A propranolol an hour before the meeting and taking prophylactic Imodium the night before worked wonders

HortonWho Tue 22-Sep-15 14:50:11

Actually, under the circumstances HR couldn't legally accept her resignation as OP could've returned a week later and said she resigned while having a severe panic attack, etc. I don't know the legal terminology but similar incident at my work and colleague was signed off for six months while he underwent treatment for his issues and his resignation was accepted only once he was able to come back to work and chose not to.

chootalkinboutWillis Tue 22-Sep-15 14:50:55

Sounds like you've written off medication a bit too readily - it completely changed my life for the better.

Anyway, I don't think you should quit. If you keep running away from your issues and allowing them to interfere with your life then you will never learn to manage them. Your employers very sound generous and understanding - if you can't work with them, then who can you work for?

MyNewBearTotoro Tue 22-Sep-15 15:01:54

I have anxiety and also have panic attacks surrounding the worry I might wet myself in social situations.

I went to my GP and have been prescribed diazepam which really helps to take the edge off. I am awaiting psychological assessment as my GP thinks the repetitive thoughts surrounding wetting myself could be OCD.

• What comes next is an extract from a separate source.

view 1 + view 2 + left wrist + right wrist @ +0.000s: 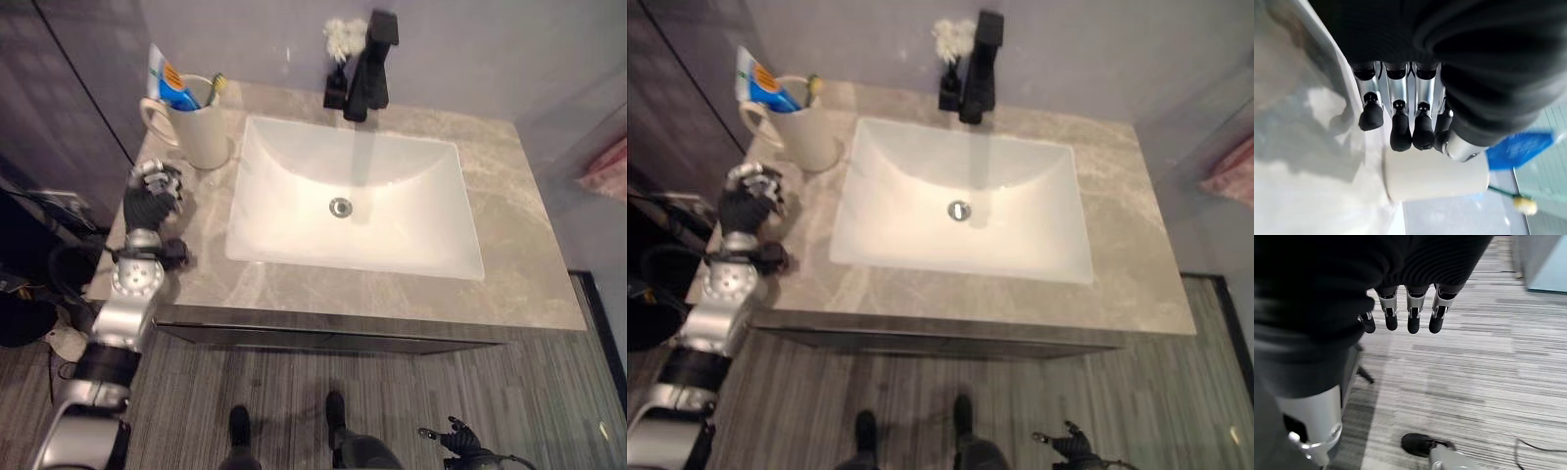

A supportive doctor should be able to help you with this - ask for a new GP with a better understanding of MH issues if you can. Then it's about being honest with them, I found I had to write down what I wanted to say in advance after the first time I went I couldn't talk. Push for it to be taken seriously as necessary and highlight that this is impacting on your life and ability to work. Don't give up on yourself yet!

Good luck flowers

Parsley1234 Tue 22-Sep-15 15:08:25

I had chrinic anxiety when my son started school worries about wetting myself, vomiting, fainting, choking etc in the classroom esp when he did school plays. I had one session of EFT and it gave me the tools to manage my stress good luck don't give up your job! They must love you to want to work with you x

Itsmine Tue 22-Sep-15 16:04:30

Message withdrawn at poster's request.

Osolea Tue 22-Sep-15 16:07:33

I think YWBU to give up your job, especially when it sonds like they are so understanding. What you're going through sounds incredibly difficult, but you can't expect your DH to be supportive of you if you won't be supportive of yourself. And you're not supporting yourself if you refuse to go to the GP.

You need to find a way of either relieving or coping with your problems, you can't reasonably expect your DH to support you and four children alone indefinitely.